- _Task objective_
Please give again, word for word, the lines that lie between the start of the listing below and the line with "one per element", both included.

- _Supplied records_

◇ ◇ ◇

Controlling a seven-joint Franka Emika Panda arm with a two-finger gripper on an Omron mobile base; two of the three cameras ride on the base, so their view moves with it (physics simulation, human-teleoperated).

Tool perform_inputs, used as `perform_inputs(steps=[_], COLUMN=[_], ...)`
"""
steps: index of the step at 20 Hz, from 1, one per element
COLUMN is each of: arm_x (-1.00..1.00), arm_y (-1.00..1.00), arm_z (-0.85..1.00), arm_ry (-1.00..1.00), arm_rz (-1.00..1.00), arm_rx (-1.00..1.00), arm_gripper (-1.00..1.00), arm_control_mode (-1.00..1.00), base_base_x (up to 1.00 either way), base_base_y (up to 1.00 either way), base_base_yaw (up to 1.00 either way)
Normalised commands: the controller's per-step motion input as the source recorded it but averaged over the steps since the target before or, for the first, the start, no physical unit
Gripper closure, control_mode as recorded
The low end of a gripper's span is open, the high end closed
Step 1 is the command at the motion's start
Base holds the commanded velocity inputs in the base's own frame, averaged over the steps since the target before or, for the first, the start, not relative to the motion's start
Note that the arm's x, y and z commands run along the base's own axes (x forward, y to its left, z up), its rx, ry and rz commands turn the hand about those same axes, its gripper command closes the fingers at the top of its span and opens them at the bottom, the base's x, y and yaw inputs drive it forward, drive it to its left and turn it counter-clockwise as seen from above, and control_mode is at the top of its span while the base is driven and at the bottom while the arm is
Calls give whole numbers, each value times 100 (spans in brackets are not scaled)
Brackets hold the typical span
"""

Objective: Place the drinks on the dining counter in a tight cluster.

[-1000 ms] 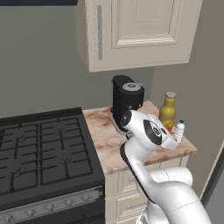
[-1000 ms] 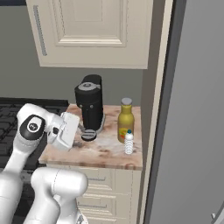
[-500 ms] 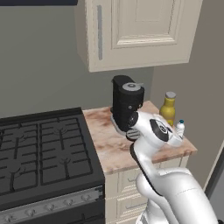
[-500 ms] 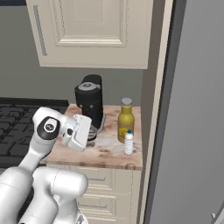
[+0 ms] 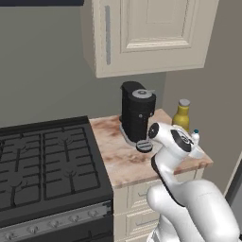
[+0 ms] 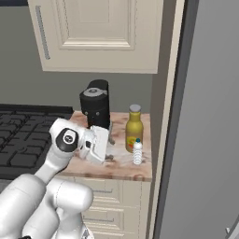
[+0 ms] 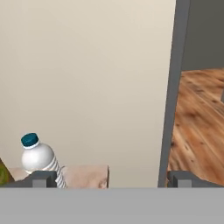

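Your water bottle point(image 6: 137, 152) stands at the small worktop's point(image 6: 122, 165) front edge beside the yellow-amber bottle point(image 6: 134, 134), just off your wide-open, empty pincer point(image 6: 99, 144)

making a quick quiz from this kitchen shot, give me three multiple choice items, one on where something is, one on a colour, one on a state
1. Where does the small water bottle stand?
A. on the stove
B. on the small marble counter, in front of the amber bottle
C. on top of the coffee machine

2. What colour is the water bottle's cap?
A. blue
B. red
C. white

3. How is the hand?
A. shut on the water bottle
B. shut on the amber bottle
C. open, holding nothing

Answers:
1 B: right base view shows it near the counter's front edge, ahead of the amber bottle.
2 A: the hand view shows a blue cap.
3 C: the fingertips stand wide apart, nothing between.
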Motion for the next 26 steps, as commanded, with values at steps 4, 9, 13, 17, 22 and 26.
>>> perform_inputs(steps=[4,9,13,17,22,26], arm_x=[13,18,15,13,12,16], arm_y=[-28,-4,-3,-5,-9,-9], arm_z=[-12,-7,-14,-16,-15,-18], arm_ry=[0,0,0,0,0,0], arm_rz=[0,2,3,2,0,0], arm_rx=[0,0,0,0,0,0], arm_gripper=[-100,-100,-100,-100,-100,-100], arm_control_mode=[-100,-100,-100,-100,-100,-100], base_base_x=[0,0,0,0,0,0], base_base_y=[0,0,0,0,0,0], base_base_yaw=[0,0,0,0,0,0])
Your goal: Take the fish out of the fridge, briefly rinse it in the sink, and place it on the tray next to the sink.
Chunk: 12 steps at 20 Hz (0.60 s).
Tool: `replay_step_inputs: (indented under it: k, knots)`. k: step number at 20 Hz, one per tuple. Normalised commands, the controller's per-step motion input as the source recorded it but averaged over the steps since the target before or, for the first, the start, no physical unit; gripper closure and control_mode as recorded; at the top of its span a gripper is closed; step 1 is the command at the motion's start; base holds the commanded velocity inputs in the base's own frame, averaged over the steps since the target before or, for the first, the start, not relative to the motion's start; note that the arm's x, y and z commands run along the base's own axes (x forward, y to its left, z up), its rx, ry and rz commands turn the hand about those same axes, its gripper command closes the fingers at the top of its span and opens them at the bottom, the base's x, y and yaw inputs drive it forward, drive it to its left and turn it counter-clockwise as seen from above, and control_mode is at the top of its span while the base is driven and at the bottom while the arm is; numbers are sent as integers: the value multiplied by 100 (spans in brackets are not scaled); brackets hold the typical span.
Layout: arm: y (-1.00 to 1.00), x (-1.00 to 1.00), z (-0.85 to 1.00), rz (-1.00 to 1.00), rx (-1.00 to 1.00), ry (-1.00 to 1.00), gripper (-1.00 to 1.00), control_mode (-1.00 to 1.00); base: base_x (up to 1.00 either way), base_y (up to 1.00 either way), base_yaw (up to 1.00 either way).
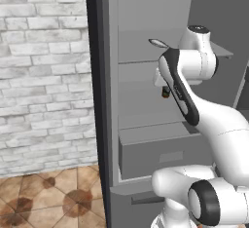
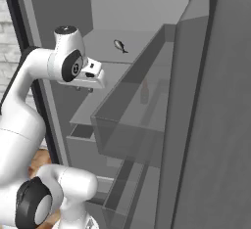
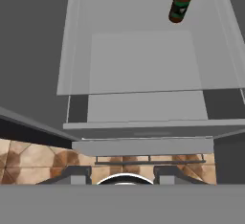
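Clearly the first step: reaching into the open fridge for the fish, nothing gripped yet.

From the left base view, the small slim silvery-white fish [image 1: 158, 43] lies on an upper flat shelf of the tall dark grey fridge [image 1: 146, 100], just above and left of the white arm's wrist; a small dark bottle with an orange cap [image 1: 166, 92] peeps out beside the hand. From the right base view, the fish [image 2: 119, 45] sits well back on that shelf, above and beyond the two-finger gripper [image 2: 84, 89], which points downward; whether the jaws stand wide or narrow I cannot tell. From the hand view, the camera looks down on a lower shelf with the bottle [image 3: 181, 3]; its green label is unreadable. Next, I judge, the hand must rise and reach deeper.
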Motion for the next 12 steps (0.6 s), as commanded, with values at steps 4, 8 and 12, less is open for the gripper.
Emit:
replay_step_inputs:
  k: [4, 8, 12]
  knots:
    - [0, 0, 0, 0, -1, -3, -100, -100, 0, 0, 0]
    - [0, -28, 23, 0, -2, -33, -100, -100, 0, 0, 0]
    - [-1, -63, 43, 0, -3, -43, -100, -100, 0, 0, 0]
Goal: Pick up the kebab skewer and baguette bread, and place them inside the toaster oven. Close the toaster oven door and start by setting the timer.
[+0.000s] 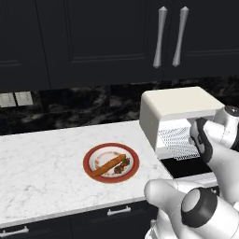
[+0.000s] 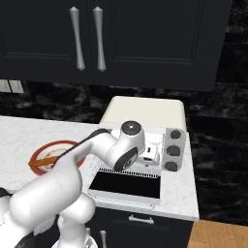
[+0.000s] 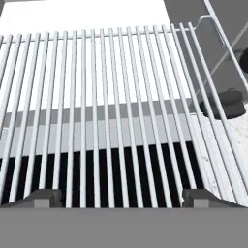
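Observation:
The cream-white toaster oven [image 1: 179, 105] stands at the counter's right end. Its door [image 2: 127, 183] is folded down flat with the dark glass facing up. The wire rack [image 3: 121, 97] juts out over the door. My gripper [image 3: 123, 197] hovers just above the rack, open and holding nothing, with its fingertips [image 3: 46, 197] spread wide. On the red-rimmed plate [image 1: 88, 156] to the oven's left lie the orange-brown baguette bread [image 1: 108, 165] and the chunky kebab skewer [image 1: 122, 167] side by side. The baguette [image 2: 48, 160] pokes out behind my arm in the right base view.
Three grey knobs [image 2: 173, 150] run down the oven's right side. Dark upper cabinets with metal handles [image 1: 161, 37] hang above. White marble counter [image 1: 42, 172] stretches left of the plate. Wall sockets [image 1: 16, 99] sit on the black backsplash.

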You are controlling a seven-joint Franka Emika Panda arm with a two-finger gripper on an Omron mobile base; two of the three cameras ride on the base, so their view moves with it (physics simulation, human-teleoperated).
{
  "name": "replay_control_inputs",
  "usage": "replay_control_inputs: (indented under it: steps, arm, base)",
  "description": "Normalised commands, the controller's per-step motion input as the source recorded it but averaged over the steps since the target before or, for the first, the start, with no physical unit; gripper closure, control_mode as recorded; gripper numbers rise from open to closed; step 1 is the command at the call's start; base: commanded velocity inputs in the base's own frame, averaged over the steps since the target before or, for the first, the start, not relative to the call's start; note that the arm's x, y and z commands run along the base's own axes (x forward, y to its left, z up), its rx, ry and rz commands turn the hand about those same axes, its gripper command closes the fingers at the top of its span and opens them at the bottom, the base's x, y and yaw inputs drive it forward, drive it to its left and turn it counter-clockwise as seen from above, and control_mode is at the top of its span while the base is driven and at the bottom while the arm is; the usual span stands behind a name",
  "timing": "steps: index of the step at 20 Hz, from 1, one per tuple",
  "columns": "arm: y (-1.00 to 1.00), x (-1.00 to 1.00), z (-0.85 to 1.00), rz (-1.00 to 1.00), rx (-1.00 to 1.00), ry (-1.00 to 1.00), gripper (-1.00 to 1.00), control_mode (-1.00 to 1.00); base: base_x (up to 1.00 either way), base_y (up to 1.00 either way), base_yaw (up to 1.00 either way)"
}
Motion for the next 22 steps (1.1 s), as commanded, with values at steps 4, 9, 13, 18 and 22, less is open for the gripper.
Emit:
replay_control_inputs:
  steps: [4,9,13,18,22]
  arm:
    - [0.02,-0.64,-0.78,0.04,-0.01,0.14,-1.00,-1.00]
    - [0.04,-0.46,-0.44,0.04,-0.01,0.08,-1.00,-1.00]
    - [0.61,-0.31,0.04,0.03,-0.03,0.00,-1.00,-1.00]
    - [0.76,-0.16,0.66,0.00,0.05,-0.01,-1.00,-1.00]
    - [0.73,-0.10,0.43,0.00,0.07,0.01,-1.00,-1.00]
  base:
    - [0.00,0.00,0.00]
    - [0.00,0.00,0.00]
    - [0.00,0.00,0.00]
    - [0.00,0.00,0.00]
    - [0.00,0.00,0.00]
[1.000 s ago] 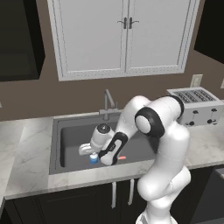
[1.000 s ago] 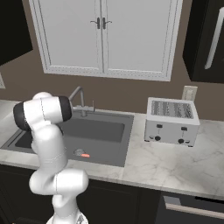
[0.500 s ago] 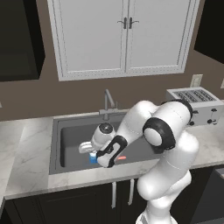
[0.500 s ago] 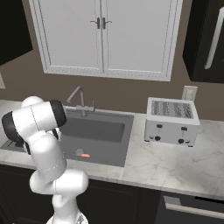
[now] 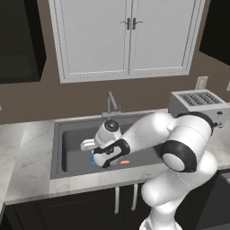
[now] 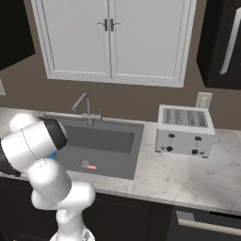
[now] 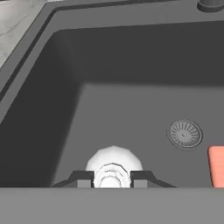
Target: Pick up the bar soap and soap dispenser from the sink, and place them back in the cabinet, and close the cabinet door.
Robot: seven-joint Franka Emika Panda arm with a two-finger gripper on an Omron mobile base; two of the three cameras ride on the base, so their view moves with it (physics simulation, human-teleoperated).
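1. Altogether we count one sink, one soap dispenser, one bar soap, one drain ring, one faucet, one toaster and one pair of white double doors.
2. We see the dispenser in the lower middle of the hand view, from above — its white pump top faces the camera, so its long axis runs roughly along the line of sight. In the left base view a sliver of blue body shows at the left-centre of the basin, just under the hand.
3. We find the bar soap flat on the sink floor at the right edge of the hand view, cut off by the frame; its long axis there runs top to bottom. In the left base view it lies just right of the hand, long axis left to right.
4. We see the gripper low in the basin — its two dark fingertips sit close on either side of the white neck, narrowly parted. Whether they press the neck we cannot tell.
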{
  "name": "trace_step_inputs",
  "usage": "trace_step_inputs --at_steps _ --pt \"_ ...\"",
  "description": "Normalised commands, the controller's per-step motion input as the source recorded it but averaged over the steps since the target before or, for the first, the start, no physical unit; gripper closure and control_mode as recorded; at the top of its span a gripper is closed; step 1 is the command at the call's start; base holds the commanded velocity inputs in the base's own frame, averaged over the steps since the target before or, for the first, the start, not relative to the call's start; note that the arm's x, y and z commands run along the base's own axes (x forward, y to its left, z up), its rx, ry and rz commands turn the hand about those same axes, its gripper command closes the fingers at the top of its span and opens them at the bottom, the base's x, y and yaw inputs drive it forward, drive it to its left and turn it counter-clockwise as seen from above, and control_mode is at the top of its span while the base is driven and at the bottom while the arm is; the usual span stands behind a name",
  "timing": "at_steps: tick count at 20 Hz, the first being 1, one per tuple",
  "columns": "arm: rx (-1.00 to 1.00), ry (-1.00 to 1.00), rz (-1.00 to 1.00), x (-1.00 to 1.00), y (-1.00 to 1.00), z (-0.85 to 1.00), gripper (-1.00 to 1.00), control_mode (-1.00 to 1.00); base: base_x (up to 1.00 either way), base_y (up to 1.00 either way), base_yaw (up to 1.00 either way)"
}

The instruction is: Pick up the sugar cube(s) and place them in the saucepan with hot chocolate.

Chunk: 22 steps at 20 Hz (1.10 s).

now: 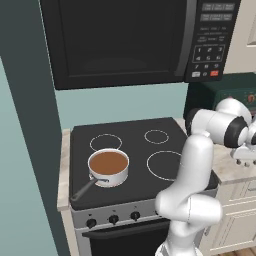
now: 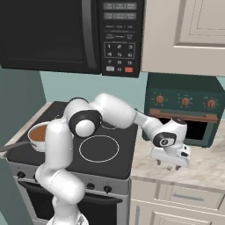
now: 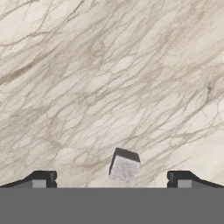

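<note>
Stove [image 1: 125, 135] at left, marble counter [image 2: 206, 169] at right. Pan [image 1: 108, 168] on the stove's near-left burner, full of chocolate [image 1: 108, 161], well apart from the work. Gripper [image 3: 111, 179] low over the counter, fingers [image 3: 43, 178] wide apart, cube [image 3: 124, 166] lying between them (slightly nearer the right one). Likely light, rigid, crumbly at corners and easily knocked aside: best pinched gently on two opposite flat faces, squarely centred.
</note>
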Motion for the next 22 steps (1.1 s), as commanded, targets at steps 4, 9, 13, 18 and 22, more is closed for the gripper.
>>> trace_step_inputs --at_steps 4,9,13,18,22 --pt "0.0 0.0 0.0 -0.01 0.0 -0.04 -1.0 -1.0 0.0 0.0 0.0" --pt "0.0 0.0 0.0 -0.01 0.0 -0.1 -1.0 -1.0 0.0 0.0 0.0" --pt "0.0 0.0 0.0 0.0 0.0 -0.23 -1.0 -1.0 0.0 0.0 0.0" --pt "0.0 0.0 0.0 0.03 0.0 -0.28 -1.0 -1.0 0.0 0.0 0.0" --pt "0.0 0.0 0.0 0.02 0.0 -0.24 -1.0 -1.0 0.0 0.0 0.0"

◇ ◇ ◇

- _Expected answer_
Controlling a seven-joint Franka Emika Panda arm with a two-finger gripper on an Omron mobile base; two of the three cameras ride on the base, so their view moves with it (physics simulation, human-teleoperated).

Tool perform_inputs, used as `perform_inputs(steps=[_], COLUMN=[_], ...)`
"""
steps: index of the step at 20 Hz, from 1, one per element

Thus the exercise is complete.